What you need to do:
Only the lines from the one containing "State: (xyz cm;" to the end of the listing below are wanted, repeated exactly.

The data:
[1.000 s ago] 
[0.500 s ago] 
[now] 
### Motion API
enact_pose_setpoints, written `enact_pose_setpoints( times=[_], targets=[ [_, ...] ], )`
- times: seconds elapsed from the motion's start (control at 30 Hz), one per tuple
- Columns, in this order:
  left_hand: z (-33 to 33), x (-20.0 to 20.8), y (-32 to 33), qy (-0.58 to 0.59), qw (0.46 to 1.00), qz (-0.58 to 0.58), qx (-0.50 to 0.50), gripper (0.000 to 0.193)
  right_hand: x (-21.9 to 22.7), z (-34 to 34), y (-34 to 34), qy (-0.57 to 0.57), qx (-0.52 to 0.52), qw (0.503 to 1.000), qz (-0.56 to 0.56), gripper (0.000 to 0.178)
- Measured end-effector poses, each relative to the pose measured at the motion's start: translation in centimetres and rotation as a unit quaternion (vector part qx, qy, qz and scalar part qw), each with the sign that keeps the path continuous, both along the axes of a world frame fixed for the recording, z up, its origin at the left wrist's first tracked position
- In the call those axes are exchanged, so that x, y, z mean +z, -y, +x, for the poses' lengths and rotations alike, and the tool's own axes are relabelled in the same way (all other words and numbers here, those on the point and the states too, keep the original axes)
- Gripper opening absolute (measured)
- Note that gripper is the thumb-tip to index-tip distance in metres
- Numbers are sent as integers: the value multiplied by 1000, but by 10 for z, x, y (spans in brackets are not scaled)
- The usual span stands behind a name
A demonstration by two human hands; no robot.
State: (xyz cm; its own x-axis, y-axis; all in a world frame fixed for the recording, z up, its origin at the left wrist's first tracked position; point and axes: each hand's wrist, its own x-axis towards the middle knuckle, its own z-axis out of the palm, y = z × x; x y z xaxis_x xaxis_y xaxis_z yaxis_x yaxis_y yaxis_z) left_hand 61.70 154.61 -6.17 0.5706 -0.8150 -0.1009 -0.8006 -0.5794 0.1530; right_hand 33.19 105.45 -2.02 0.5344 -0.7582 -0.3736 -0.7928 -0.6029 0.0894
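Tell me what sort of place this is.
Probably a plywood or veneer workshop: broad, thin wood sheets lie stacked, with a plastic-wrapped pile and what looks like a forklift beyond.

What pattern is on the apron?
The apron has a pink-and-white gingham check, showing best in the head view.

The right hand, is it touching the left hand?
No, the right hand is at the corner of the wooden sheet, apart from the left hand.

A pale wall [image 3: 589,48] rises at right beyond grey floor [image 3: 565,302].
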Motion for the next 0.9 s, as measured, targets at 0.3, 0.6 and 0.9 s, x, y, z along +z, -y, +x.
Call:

Written response:
State: (xyz cm; its own x-axis, y-axis; all in a world frame fixed for the recording, z up, its origin at the left wrist's first tracked position; point and axes: each hand's wrist, its own x-axis towards the middle knuckle, its own z-axis out of the palm, y = z × x; x y z xaxis_x xaxis_y xaxis_z yaxis_x yaxis_y yaxis_z) left_hand 61.70 154.61 -6.17 0.5706 -0.8150 -0.1009 -0.8006 -0.5794 0.1530; right_hand 33.19 105.45 -2.02 0.5344 -0.7582 -0.3736 -0.7928 -0.6029 0.0894
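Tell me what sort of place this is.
Probably a plywood or veneer workshop: broad, thin wood sheets lie stacked, with a plastic-wrapped pile and what looks like a forklift beyond.

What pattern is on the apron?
The apron has a pink-and-white gingham check, showing best in the head view.

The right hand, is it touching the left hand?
No, the right hand is at the corner of the wooden sheet, apart from the left hand.

A pale wall [image 3: 589,48] rises at right beyond grey floor [image 3: 565,302].
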Motion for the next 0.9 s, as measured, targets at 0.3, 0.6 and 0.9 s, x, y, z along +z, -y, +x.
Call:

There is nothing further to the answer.